▶ _PROBLEM REQUIREMENTS_: The expected answer is every line from the material below that has the word "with".

▶ _DATA_:
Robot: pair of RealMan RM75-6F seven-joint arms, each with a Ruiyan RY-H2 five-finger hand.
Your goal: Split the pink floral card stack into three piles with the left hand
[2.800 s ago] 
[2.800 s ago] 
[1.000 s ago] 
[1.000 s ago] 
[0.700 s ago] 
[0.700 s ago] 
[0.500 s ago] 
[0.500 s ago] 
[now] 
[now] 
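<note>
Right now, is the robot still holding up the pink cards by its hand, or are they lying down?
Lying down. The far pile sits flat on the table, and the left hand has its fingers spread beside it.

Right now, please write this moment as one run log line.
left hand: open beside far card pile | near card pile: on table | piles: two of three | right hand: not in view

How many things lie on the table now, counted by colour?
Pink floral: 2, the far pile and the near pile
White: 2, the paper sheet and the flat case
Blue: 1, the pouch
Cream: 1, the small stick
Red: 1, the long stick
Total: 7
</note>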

▶ _RESPONSE BOX_:
Robot: pair of RealMan RM75-6F seven-joint arms, each with a Ruiyan RY-H2 five-finger hand.
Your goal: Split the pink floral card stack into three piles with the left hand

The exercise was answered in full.